Work request :: Below is a listing. Return the lines from the one that contains "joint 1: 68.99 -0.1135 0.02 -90" to the one that contains "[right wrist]", both ends included, verbatim and with no pictures.

Record set ::
·····

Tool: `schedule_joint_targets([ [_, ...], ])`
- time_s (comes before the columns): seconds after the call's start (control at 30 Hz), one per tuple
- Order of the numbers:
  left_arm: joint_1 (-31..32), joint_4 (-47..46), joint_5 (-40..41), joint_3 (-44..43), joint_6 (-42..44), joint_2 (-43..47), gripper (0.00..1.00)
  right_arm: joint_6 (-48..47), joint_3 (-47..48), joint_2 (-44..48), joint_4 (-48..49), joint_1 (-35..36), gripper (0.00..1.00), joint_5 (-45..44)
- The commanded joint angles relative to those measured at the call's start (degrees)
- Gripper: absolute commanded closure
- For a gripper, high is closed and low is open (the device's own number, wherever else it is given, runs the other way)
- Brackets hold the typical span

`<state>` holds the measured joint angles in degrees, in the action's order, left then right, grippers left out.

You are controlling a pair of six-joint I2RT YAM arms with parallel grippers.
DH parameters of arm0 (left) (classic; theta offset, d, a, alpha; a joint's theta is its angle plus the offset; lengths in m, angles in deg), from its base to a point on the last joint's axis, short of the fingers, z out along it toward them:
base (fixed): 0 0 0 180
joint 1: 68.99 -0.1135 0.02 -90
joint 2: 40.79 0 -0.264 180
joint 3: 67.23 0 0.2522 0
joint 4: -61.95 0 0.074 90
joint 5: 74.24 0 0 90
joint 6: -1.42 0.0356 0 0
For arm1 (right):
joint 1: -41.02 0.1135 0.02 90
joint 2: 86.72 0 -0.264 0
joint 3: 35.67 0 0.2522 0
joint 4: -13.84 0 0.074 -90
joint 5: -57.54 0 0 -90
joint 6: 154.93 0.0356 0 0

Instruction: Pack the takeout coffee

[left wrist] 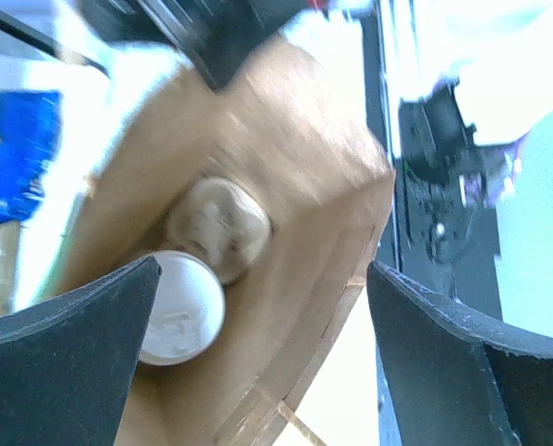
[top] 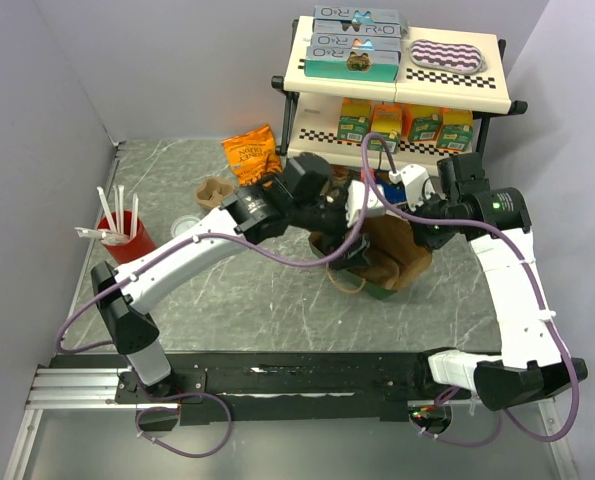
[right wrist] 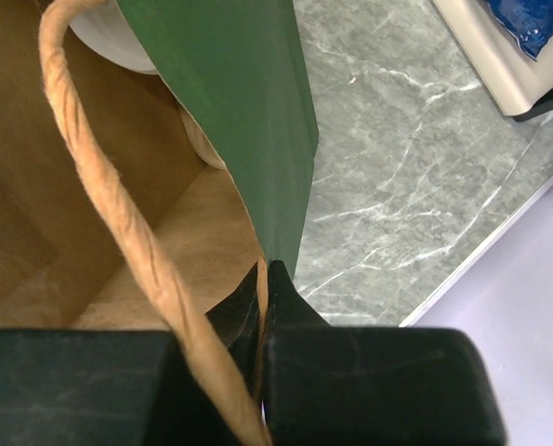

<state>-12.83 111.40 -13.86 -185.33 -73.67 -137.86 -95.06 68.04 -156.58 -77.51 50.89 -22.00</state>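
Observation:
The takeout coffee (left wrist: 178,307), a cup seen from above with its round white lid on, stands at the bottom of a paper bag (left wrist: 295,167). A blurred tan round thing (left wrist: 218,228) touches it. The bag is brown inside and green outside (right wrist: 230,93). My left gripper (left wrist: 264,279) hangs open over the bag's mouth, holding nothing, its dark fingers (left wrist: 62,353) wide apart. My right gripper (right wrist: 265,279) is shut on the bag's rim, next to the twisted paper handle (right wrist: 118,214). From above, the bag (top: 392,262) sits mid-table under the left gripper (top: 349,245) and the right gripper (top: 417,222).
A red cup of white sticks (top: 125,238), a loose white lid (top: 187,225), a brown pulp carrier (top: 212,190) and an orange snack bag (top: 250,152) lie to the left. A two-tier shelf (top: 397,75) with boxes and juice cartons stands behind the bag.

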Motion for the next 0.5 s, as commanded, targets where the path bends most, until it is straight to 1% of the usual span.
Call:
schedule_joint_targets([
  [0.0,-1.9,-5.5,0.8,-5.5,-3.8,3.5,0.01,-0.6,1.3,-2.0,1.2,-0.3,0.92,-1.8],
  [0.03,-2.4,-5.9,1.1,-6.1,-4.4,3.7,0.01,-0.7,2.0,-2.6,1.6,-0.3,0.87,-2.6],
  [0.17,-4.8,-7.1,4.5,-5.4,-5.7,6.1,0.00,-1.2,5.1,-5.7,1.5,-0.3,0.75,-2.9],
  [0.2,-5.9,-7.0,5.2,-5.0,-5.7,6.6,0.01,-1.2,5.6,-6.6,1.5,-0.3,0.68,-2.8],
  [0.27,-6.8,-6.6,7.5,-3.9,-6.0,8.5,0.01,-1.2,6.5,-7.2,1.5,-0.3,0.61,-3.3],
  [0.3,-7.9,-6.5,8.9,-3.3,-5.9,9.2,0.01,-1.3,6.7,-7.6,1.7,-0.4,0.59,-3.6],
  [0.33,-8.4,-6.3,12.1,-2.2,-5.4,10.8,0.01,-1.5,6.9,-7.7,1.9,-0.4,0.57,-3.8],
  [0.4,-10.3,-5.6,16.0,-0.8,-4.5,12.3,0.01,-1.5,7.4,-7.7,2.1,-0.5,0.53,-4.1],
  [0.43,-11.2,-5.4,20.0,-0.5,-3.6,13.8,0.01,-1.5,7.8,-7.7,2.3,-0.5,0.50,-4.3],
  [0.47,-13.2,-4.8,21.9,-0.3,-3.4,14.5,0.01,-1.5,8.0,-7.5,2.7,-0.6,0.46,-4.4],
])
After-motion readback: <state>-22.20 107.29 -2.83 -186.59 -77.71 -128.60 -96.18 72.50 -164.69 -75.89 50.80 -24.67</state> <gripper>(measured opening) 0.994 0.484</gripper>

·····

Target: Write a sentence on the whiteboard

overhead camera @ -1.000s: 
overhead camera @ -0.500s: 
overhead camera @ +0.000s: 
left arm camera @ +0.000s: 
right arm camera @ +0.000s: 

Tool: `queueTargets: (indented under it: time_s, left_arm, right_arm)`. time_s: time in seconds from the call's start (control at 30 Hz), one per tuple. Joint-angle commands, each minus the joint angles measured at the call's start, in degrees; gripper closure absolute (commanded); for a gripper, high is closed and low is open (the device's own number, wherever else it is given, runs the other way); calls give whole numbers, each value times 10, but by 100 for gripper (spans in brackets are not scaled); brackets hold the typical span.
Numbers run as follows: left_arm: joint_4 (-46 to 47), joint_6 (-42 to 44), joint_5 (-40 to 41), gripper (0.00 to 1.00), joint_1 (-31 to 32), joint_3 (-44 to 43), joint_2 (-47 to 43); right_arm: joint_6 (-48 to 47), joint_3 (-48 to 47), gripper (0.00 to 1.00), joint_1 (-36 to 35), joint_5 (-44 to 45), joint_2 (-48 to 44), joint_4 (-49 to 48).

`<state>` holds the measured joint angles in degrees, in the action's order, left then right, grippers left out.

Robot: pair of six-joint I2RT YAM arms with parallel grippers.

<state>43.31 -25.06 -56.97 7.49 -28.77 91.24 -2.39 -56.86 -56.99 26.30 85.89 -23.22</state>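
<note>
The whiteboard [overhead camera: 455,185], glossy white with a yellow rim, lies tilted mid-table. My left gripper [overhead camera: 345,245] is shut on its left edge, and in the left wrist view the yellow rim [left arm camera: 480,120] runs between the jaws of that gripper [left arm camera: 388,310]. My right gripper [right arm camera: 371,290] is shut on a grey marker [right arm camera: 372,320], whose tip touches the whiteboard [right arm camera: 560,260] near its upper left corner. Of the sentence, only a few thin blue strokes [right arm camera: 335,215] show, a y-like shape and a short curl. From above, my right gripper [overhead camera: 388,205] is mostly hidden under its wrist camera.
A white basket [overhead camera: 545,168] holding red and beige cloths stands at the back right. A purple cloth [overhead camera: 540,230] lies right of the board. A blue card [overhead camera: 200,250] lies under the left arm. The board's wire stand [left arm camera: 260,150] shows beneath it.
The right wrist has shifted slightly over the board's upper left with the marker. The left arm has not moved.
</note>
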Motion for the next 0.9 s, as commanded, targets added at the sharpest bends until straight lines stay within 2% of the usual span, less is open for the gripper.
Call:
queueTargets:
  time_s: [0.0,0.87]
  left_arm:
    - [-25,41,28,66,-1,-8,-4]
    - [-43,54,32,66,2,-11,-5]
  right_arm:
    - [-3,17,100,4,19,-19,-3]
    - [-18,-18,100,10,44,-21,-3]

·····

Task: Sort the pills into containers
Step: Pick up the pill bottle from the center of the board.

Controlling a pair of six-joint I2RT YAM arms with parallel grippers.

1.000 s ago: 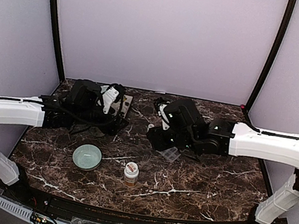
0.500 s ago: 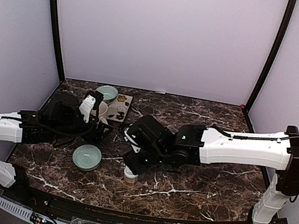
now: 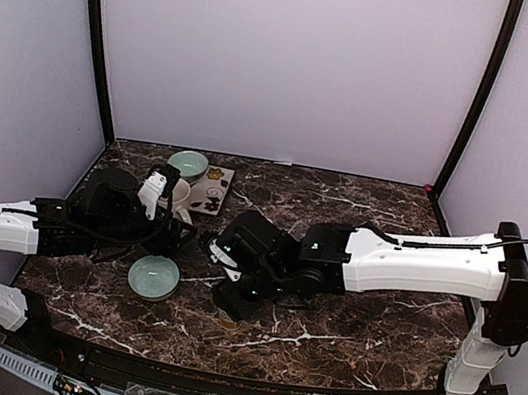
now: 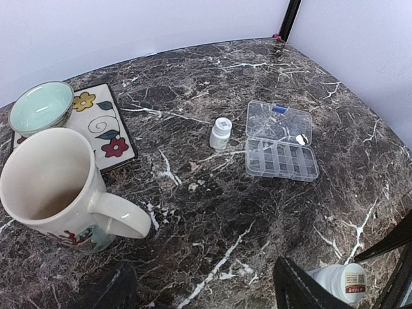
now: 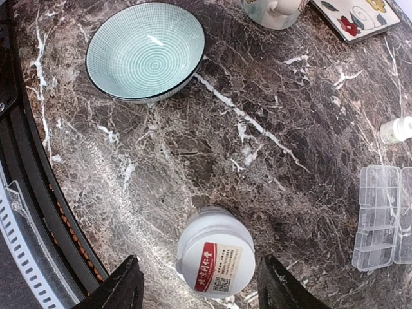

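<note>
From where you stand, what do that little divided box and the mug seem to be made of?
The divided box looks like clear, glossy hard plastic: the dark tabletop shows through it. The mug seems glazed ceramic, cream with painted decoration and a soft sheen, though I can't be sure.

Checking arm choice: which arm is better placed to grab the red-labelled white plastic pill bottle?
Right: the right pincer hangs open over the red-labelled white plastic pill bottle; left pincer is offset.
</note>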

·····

Problem solution ::
joint 1: 68.99 -0.1135 0.02 -90
joint 2: 40.79 0 -0.264 180
joint 3: 67.23 0 0.2522 0
joint 4: -61.95 0 0.074 90
joint 5: 74.24 0 0 90
joint 6: -1.42 0.0356 0 0
For arm1 (right):
joint 1: -41.02 0.1135 0.02 90
joint 2: 86.72 0 -0.264 0
joint 3: 35.67 0 0.2522 0
joint 4: -13.84 0 0.074 -90
joint 5: -57.54 0 0 -90
joint 6: 154.93 0.0356 0 0

Instruction: Pack the takeout coffee

[left wrist] 
[top] 
[right wrist] 

Nothing remains to be done, and the exercise is complete.